= What is needed =
Scan the data below and work out how many of its lines contain the word "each". Give only that number.
-- Data shown follows --
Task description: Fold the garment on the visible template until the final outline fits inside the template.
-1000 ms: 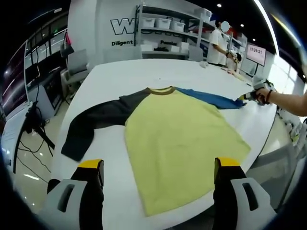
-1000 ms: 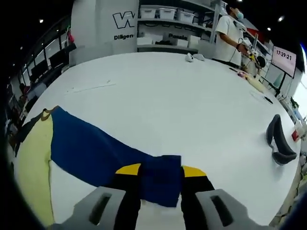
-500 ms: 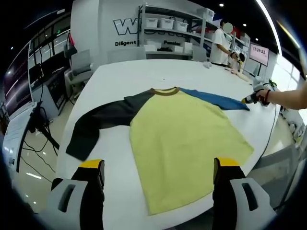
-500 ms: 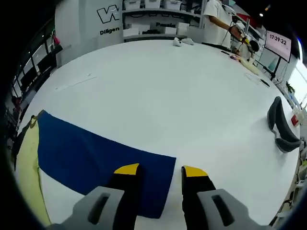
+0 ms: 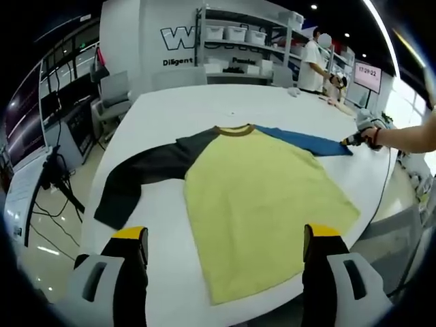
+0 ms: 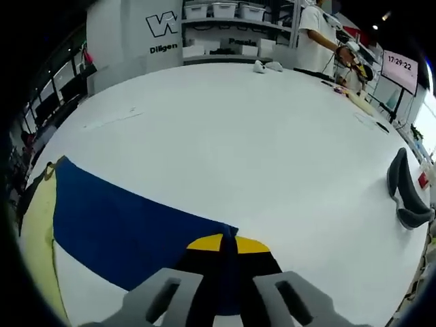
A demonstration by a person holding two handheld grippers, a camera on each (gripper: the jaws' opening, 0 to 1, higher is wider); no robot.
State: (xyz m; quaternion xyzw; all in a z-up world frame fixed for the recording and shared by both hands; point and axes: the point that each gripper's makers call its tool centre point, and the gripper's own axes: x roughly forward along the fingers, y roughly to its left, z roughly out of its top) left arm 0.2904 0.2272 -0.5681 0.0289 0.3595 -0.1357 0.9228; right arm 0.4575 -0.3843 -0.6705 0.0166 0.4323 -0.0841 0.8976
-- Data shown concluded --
= Result of the exercise =
2